Crillon haussa les épaules et sortit.

Déjà le cortège se mettait en marche. La Ramée portait la tête haute, le regard ferme, entre une double haie des soldats de garde et des employés de la prison.

Lorsqu'il fut en face du gouverneur, il ferma un instant les yeux et murmura tout bas: Pardon!

—Je pardonnerai dans une demi-heure, dit du même ton le vieillard.

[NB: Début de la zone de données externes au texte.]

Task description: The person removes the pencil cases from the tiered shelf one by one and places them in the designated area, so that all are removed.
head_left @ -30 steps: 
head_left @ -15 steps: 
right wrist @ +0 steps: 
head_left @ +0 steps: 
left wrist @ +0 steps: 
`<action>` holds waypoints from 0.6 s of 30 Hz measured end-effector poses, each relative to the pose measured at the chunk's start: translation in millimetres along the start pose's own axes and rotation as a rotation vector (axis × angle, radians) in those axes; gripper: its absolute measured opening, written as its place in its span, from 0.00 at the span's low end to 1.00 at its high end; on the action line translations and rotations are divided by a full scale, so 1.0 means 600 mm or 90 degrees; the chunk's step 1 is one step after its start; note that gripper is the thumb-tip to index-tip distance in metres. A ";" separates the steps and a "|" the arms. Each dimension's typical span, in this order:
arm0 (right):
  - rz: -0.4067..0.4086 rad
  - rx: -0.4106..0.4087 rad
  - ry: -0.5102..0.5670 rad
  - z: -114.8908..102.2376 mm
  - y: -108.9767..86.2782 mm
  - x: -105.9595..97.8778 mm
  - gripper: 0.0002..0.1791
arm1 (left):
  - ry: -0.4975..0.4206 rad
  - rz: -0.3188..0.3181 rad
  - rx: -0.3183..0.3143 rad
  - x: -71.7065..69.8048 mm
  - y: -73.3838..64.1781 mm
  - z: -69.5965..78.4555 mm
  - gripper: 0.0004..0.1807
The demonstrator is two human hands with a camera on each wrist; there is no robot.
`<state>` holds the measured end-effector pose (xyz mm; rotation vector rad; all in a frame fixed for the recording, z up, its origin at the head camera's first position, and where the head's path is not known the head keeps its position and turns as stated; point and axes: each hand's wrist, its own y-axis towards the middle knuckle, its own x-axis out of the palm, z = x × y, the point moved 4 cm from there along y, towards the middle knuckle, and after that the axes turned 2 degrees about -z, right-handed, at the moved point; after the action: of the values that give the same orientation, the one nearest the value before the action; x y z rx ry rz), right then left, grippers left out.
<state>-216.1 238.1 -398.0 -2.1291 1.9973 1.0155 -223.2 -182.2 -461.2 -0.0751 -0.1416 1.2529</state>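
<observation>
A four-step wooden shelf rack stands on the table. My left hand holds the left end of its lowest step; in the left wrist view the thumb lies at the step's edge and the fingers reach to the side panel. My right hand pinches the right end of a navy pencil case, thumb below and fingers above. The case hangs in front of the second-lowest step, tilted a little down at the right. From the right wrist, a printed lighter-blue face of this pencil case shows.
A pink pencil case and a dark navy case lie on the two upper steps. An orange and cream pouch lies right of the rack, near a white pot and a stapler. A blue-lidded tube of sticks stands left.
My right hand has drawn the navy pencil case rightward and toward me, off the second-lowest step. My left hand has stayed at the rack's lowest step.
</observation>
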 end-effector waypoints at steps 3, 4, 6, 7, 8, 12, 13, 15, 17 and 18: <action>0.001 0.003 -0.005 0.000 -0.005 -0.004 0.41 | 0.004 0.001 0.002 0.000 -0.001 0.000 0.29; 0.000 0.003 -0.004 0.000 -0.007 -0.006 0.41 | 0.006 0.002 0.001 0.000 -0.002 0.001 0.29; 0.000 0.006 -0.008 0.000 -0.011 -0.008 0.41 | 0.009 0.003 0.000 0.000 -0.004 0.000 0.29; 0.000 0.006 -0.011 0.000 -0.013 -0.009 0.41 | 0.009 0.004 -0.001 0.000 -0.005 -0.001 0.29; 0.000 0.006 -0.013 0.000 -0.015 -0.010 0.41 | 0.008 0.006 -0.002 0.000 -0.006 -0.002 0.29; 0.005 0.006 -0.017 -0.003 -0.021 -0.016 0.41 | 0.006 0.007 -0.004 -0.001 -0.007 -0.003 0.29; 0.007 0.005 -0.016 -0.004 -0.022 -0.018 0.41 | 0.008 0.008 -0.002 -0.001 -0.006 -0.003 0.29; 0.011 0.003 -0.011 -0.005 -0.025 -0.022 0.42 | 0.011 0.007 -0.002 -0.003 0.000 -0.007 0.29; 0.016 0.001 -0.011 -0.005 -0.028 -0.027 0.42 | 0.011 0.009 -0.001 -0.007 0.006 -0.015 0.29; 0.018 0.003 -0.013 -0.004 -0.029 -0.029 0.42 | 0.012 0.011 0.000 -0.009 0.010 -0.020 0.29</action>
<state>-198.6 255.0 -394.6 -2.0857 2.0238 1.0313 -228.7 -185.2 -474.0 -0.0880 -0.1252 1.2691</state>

Tout à coup la Ramée aperçut Espérance qui fendait la foule pour arriver à lui. Au lieu de remercier, et d'adorer ce loyal défenseur, dont les nobles intentions éclataient à ce moment suprême dans le plus affectueux regard:

-Ah! traître, dit la Ramée, te voila! Ah! délateur misérable, tu viens après m'avoir abusé lâchement, tu viens insulter à mon agonie. Et puis, tu te convaincras que je suis bien mort pour me voler tranquillement Henriette. Je savais bien, ajouta-t-il, avec une colère effrayante, que tu l'aimais encore et que tu ne me la céderais! Je savais bien que tu ne la laisserais point partir avec moi!

Espérance, éperdu, voulut l'interrompre.

—Lâche!… lâche!… continua la Ramée, mais je serai vengé. Elle m'aime et te reprochera ma mort!

Et il fit un mouvement comme pour lever le poing sur Espérance.